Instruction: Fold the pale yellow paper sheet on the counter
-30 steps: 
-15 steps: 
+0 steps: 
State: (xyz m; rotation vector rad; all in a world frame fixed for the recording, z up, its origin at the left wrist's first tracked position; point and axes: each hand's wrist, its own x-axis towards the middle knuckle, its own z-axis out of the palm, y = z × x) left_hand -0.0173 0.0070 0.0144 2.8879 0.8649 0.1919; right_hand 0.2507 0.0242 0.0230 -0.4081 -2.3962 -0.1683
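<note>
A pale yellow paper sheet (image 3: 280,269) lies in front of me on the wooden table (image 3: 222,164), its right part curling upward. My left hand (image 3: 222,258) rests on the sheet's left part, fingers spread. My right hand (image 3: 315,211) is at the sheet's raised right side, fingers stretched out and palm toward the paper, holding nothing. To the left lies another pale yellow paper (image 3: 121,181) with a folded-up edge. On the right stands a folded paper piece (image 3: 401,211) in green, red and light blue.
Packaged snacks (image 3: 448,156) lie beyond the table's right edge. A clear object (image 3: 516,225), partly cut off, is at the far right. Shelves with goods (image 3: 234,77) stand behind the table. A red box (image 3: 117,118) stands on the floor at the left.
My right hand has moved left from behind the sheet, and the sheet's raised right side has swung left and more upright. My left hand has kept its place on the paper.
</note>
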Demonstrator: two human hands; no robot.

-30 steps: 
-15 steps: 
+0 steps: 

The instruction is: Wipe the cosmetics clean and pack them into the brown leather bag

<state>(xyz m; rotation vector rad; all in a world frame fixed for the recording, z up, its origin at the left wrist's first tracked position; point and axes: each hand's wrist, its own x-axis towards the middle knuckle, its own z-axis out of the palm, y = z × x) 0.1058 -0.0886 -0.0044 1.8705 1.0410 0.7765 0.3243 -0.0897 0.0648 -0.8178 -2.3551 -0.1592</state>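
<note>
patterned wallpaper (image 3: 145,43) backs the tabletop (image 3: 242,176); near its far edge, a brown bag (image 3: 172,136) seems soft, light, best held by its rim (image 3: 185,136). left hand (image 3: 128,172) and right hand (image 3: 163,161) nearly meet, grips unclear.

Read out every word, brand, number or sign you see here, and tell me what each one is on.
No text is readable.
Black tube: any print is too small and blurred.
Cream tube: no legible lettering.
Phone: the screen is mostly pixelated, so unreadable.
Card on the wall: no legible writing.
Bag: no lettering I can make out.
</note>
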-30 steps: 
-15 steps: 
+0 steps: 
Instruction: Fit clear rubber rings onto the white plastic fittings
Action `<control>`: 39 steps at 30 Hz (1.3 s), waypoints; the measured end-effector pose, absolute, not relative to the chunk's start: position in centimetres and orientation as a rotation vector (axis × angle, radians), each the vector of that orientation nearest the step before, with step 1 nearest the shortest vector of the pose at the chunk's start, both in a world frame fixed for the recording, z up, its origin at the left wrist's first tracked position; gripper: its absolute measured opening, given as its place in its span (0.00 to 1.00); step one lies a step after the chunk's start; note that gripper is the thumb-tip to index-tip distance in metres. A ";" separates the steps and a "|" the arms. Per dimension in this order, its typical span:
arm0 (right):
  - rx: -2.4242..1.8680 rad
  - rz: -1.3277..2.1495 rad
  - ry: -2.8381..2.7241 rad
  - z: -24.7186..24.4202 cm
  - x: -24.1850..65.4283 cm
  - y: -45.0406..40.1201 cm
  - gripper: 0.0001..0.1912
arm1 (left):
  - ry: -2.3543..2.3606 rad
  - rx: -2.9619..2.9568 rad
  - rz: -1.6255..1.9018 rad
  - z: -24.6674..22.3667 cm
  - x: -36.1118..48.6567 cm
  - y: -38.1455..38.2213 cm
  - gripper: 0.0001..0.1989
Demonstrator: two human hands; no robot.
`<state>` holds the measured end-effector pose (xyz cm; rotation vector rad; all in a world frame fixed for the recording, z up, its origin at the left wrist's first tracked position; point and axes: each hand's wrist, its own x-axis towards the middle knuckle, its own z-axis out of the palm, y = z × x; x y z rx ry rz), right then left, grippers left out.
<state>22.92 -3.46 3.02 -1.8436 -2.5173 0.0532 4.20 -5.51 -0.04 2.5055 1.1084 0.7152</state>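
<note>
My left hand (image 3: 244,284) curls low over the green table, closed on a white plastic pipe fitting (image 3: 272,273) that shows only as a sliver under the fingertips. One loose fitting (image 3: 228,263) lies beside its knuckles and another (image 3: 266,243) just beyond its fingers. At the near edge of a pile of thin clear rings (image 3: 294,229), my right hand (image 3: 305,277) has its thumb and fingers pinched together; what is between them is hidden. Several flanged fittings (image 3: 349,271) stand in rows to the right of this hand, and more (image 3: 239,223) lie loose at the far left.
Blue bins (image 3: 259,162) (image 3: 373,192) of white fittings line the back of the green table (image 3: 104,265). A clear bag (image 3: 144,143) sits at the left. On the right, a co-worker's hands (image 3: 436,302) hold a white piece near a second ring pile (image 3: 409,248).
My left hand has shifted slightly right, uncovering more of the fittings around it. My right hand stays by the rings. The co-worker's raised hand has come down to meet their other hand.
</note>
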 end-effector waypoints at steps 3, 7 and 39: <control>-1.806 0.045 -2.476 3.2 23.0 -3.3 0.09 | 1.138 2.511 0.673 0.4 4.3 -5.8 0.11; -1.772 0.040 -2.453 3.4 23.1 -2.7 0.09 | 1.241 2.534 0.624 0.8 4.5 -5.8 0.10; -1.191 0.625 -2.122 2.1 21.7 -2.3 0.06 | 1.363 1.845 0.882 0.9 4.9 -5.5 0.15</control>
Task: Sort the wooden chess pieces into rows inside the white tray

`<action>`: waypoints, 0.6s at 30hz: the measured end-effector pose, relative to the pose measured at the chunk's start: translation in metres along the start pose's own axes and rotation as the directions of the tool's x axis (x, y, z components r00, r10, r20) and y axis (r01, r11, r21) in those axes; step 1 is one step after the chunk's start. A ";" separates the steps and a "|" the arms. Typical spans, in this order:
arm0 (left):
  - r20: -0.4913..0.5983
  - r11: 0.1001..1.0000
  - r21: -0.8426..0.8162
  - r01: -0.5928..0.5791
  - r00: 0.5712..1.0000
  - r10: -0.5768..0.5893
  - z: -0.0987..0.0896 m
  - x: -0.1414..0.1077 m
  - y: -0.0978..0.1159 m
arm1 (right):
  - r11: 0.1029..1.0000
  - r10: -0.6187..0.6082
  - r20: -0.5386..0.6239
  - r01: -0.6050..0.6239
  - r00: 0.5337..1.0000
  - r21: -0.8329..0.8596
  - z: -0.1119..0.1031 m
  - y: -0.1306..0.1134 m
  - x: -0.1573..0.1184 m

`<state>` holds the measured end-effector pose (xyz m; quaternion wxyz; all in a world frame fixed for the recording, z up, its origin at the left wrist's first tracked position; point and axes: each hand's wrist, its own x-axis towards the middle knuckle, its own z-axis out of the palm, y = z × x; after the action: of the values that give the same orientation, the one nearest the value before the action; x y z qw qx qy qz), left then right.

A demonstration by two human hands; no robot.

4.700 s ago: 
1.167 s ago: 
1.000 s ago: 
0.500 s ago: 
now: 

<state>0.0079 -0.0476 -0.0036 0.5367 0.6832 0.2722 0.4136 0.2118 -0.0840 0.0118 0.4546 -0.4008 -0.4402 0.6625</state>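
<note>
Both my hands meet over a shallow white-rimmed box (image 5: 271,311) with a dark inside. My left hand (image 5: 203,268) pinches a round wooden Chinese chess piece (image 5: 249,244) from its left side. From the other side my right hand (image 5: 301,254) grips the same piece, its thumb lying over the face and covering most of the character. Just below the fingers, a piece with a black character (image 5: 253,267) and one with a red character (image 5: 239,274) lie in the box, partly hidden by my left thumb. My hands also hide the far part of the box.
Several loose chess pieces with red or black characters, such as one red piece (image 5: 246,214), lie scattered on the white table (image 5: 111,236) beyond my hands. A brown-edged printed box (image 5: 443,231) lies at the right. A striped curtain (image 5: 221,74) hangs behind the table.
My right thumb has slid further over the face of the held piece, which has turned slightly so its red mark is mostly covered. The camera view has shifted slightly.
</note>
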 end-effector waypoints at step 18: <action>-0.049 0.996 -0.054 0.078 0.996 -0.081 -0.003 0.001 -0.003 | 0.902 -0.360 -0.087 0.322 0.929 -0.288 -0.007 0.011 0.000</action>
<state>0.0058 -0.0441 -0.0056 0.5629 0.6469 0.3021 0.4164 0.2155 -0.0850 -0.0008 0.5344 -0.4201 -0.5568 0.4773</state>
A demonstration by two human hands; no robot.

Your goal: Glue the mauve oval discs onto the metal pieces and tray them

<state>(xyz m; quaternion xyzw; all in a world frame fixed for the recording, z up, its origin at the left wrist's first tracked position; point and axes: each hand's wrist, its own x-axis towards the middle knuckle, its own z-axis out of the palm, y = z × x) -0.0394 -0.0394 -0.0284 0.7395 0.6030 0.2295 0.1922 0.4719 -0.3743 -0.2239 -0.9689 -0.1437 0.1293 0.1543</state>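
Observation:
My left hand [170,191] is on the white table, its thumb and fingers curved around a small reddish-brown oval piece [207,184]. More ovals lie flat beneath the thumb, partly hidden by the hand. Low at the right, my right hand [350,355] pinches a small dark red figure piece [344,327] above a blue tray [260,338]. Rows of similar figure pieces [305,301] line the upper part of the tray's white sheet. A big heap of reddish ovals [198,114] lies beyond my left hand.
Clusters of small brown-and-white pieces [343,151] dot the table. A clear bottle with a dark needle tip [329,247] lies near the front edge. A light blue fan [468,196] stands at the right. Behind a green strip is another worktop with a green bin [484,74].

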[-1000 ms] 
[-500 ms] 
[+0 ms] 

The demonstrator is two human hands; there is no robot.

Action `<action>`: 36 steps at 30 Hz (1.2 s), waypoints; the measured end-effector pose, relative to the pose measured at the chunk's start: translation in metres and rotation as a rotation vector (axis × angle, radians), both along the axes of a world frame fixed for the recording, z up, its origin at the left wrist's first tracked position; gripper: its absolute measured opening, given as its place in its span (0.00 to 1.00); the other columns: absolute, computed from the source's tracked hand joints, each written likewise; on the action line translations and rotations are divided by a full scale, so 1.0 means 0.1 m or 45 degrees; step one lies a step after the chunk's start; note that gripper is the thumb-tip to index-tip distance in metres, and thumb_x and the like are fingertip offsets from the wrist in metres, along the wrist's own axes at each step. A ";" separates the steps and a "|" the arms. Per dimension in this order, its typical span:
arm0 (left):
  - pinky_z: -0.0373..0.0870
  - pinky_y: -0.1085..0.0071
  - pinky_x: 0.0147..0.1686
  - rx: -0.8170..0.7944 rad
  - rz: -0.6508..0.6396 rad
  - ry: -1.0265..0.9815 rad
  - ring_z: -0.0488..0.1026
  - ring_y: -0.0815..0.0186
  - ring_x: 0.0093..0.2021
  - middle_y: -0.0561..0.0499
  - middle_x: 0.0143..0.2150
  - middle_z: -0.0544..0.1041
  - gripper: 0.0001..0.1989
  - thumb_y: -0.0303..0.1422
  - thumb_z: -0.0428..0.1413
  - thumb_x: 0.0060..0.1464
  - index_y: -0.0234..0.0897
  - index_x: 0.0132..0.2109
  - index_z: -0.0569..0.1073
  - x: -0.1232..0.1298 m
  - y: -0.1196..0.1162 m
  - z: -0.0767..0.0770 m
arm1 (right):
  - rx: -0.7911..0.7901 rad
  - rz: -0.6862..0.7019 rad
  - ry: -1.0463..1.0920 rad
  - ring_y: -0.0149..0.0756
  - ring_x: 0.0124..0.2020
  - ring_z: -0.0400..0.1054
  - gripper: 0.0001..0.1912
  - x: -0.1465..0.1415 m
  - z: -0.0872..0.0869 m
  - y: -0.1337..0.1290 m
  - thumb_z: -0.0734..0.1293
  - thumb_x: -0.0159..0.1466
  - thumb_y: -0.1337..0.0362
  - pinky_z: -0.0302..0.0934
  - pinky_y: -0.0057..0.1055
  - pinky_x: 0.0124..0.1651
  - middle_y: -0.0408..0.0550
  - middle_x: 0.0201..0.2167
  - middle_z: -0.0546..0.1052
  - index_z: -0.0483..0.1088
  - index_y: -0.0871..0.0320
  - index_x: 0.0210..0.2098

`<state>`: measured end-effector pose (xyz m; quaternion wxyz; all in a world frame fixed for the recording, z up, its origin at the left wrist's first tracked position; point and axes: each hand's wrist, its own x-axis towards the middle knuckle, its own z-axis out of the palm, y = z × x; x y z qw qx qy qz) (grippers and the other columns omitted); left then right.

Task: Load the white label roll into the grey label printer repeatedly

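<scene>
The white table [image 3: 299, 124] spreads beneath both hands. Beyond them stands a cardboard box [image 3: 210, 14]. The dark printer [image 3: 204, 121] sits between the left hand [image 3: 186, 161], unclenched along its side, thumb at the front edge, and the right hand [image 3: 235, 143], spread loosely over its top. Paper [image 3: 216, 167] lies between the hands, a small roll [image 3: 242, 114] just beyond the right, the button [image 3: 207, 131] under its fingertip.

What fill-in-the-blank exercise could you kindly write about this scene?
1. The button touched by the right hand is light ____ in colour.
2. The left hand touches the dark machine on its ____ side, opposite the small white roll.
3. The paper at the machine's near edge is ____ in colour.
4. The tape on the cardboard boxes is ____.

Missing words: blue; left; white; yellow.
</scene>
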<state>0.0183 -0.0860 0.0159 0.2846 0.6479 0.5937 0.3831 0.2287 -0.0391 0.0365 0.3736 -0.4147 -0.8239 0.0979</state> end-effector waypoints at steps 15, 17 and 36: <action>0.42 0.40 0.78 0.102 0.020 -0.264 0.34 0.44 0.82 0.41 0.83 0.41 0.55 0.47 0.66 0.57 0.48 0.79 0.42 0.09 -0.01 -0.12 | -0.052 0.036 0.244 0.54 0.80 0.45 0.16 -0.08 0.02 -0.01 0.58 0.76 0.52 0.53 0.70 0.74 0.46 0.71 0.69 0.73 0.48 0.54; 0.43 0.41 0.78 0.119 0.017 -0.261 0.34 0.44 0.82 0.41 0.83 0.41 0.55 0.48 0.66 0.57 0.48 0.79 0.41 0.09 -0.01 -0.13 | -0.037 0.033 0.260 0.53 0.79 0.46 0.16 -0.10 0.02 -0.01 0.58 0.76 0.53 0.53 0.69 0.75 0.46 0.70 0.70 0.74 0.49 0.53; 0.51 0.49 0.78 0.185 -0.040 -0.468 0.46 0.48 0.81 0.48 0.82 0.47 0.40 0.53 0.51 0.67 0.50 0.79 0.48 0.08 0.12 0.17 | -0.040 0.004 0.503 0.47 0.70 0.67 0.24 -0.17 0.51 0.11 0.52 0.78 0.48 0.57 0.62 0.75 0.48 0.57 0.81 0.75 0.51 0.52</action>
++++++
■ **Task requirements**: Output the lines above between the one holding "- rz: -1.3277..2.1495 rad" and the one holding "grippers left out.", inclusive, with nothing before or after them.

■ **Response for this exercise**:
  - rz: -1.3277..2.1495 rad
  - ry: -2.8381..2.7241 rad
  - z: -24.7186..24.4202 cm
  - x: -24.1850..65.4283 cm
  - y: -45.0406..40.1201 cm
  - gripper: 0.0001..0.1912
arm1 (left):
  - ry: -2.3543..2.3606 rad
  - rx: -2.9619..2.9568 rad
  - rz: -1.6255..1.9018 rad
  - z: -24.6674..22.3667 cm
  - x: -36.1118..48.6567 cm
  - y: -38.1455..38.2213 cm
  - gripper: 0.0001..0.1989
Demonstrator: two human hands; no robot.
`<state>` holds the measured end-effector pose (xyz cm; rotation vector rad; all in a world frame fixed for the recording, z up, its origin at the left wrist's first tracked position; point and axes: each hand's wrist, its own x-axis towards the middle knuckle, its own z-axis out of the palm, y = z × x; x y z rx ry rz), right then left, grippers left out.

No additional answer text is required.